== SUPPLIED INFORMATION
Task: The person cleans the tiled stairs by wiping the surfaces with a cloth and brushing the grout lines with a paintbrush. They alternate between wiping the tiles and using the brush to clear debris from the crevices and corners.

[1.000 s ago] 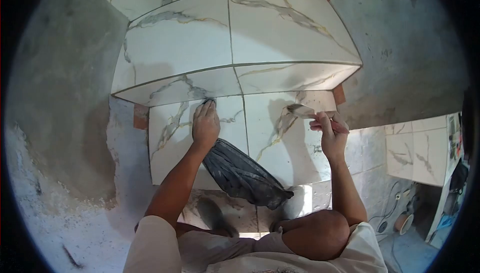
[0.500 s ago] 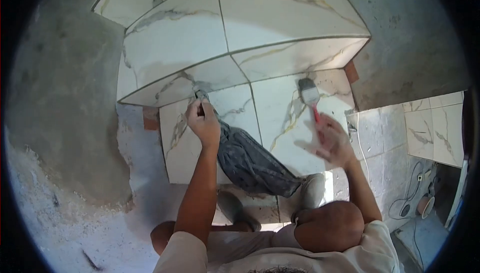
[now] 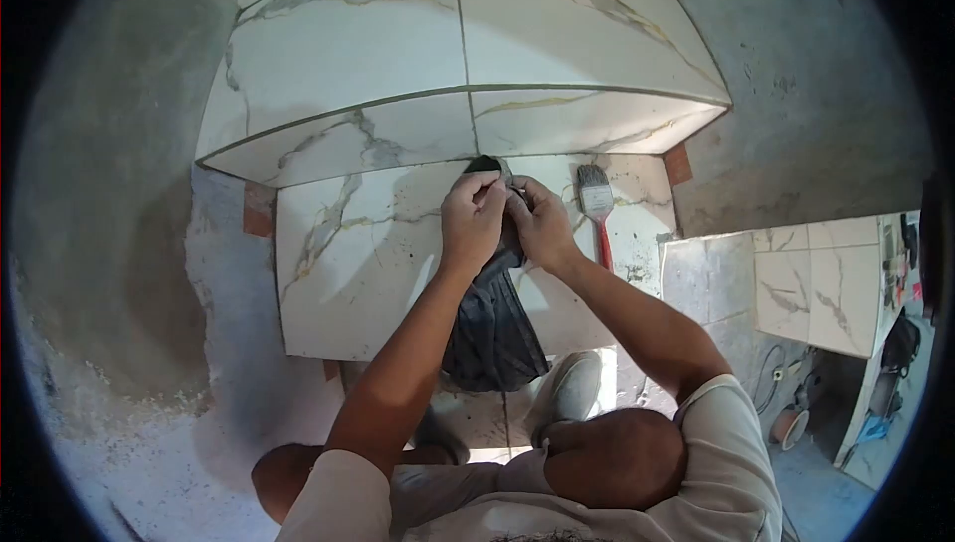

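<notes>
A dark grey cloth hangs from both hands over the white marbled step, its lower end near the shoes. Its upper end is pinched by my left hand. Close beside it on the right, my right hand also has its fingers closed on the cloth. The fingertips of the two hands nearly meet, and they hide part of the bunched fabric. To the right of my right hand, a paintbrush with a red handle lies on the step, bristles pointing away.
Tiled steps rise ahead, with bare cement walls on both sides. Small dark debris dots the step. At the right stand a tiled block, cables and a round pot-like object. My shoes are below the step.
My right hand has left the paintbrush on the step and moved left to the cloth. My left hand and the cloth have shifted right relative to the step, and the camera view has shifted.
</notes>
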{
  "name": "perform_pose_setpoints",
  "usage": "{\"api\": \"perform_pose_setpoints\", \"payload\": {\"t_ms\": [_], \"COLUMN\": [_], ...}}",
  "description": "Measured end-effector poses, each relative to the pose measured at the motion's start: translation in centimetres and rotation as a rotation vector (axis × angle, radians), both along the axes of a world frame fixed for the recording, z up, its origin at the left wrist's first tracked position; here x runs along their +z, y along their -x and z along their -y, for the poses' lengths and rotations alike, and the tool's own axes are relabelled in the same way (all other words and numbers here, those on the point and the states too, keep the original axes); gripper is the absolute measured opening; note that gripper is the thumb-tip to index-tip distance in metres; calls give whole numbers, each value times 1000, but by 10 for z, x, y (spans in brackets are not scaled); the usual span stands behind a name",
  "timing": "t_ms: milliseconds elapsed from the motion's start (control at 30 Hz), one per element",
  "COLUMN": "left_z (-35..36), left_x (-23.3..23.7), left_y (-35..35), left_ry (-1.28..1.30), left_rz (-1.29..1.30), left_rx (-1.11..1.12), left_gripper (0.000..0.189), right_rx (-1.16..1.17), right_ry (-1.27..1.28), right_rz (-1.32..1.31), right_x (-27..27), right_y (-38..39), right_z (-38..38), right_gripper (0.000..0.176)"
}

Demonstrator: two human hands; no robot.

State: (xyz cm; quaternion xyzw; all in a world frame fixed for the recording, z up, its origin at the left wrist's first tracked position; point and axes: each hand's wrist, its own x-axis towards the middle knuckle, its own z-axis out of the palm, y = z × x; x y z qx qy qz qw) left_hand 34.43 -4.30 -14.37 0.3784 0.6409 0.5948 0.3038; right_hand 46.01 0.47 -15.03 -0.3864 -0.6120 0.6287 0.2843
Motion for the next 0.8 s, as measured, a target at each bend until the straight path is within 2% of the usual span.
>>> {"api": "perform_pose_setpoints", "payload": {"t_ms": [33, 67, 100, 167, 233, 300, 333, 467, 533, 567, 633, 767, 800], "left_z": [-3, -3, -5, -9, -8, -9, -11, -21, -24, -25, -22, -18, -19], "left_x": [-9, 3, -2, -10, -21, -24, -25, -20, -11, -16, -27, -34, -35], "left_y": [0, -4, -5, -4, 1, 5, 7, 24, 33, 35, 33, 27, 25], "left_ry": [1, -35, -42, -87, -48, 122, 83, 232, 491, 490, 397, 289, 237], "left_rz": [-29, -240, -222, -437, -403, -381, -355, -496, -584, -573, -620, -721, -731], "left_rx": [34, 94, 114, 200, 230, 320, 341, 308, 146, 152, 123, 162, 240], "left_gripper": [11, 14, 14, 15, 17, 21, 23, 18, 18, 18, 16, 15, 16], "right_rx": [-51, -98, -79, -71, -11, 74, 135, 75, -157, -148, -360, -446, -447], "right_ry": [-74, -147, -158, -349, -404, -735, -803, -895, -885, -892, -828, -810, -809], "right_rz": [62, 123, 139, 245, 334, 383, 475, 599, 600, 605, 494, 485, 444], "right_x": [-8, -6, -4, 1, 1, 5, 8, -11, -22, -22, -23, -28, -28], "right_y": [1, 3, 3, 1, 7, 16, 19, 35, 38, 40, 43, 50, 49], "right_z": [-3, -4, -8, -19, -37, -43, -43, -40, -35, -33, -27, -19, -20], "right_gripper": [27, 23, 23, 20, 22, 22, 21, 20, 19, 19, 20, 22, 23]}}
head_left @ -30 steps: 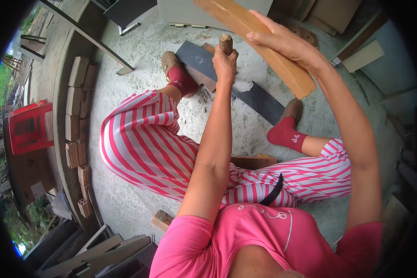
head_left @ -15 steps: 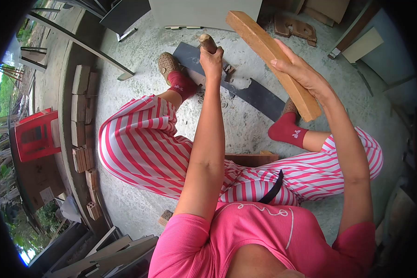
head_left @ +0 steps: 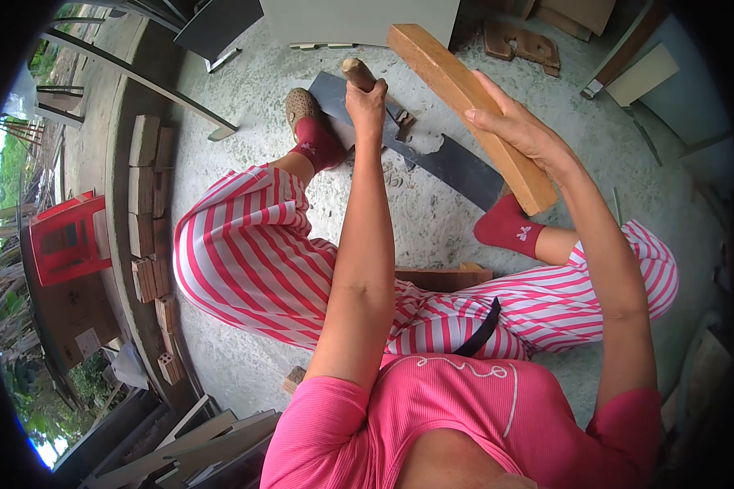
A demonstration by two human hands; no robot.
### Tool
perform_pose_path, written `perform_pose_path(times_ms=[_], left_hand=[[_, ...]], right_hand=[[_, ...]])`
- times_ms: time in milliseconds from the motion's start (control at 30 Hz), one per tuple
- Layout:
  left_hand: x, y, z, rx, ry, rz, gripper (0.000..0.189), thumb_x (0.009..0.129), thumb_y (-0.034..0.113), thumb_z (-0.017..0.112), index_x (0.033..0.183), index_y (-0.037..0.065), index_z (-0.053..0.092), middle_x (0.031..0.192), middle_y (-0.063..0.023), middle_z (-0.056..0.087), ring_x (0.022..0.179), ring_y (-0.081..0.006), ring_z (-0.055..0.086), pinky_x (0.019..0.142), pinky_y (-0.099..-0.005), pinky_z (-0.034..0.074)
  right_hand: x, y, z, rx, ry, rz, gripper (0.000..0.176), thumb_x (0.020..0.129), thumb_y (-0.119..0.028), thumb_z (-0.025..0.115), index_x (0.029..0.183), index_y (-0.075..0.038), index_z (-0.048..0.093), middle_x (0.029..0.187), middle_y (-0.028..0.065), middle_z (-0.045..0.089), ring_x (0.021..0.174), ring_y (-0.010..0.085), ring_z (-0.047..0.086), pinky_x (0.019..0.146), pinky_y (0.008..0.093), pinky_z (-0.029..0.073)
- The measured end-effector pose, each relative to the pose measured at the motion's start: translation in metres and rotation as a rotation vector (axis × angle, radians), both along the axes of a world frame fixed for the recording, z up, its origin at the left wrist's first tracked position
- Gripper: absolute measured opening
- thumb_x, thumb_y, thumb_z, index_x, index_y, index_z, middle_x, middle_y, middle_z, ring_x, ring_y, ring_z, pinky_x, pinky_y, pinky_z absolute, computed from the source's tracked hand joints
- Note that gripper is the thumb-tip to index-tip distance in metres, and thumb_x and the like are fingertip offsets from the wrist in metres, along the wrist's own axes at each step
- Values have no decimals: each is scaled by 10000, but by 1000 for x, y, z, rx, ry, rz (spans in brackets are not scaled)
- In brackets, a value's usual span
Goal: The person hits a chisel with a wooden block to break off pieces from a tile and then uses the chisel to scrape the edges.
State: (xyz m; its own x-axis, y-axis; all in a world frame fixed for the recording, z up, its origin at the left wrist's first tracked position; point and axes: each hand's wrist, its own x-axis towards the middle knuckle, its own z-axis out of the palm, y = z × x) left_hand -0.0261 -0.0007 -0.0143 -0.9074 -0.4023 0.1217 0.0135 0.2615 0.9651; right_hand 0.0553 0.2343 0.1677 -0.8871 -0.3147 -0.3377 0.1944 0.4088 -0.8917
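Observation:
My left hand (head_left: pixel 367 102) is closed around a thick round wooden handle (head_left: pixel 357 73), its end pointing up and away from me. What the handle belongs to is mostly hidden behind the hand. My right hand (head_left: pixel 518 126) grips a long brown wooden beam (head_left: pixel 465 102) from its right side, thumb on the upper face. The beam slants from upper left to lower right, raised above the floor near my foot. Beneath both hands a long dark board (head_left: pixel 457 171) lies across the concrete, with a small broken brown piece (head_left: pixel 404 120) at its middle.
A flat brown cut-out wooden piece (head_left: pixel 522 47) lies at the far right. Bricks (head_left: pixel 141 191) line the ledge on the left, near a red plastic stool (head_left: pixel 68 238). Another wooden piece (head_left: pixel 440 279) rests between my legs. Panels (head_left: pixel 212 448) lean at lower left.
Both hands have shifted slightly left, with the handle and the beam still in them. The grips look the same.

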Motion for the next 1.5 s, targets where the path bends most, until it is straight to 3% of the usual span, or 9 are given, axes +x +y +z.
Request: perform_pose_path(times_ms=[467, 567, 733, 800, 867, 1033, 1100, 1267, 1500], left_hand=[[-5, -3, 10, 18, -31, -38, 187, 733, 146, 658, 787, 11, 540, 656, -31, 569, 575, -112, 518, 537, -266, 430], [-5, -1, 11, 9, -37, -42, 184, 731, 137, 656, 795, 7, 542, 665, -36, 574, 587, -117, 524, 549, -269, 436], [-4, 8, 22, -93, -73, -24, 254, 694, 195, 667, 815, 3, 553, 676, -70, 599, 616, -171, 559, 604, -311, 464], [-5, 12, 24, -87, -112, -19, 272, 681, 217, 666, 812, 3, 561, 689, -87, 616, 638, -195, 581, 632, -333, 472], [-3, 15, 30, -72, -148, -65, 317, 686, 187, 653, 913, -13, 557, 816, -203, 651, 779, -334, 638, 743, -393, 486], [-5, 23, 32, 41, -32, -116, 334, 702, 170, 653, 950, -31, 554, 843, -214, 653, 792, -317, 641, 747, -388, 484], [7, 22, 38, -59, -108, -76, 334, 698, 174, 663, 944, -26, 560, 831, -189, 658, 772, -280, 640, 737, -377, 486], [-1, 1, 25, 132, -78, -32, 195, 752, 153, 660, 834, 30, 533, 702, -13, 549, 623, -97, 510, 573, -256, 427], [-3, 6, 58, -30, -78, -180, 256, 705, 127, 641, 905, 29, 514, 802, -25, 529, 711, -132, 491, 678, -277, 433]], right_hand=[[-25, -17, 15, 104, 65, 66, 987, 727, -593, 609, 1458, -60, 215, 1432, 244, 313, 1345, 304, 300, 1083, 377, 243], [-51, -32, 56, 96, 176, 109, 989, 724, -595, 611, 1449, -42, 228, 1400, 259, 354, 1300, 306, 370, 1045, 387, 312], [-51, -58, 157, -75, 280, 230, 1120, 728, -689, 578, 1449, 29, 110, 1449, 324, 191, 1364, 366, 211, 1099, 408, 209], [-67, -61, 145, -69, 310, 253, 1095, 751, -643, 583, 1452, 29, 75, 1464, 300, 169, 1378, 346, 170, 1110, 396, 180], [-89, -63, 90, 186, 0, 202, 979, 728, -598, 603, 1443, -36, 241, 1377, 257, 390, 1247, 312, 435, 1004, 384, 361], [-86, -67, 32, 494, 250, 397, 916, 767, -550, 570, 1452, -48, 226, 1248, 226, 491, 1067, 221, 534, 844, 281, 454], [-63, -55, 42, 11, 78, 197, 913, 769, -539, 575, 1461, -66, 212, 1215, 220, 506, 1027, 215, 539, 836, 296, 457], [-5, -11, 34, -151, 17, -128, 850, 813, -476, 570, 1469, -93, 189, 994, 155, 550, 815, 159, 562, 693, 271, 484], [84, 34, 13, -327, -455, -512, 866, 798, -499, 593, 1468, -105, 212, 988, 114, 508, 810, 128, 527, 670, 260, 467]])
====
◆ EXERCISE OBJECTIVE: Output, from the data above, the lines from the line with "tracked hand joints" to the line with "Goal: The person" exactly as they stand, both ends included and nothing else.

◆ EXERCISE ANSWER:
- thumb_x, thumb_y, thumb_z, index_x, index_y, index_z, middle_x, middle_y, middle_z, ring_x, ring_y, ring_z, pinky_x, pinky_y, pinky_z absolute, computed from the source's tracked hand joints
- Note that gripper is the thumb-tip to index-tip distance in metres, and thumb_x and the like are fingertip offsets from the wrist in metres, along the wrist's own axes at each step
- Values have no decimals: each is scaled by 10000, but by 1000 for x, y, z, rx, ry, rz (spans in brackets are not scaled)
- In brackets, a value's usual span
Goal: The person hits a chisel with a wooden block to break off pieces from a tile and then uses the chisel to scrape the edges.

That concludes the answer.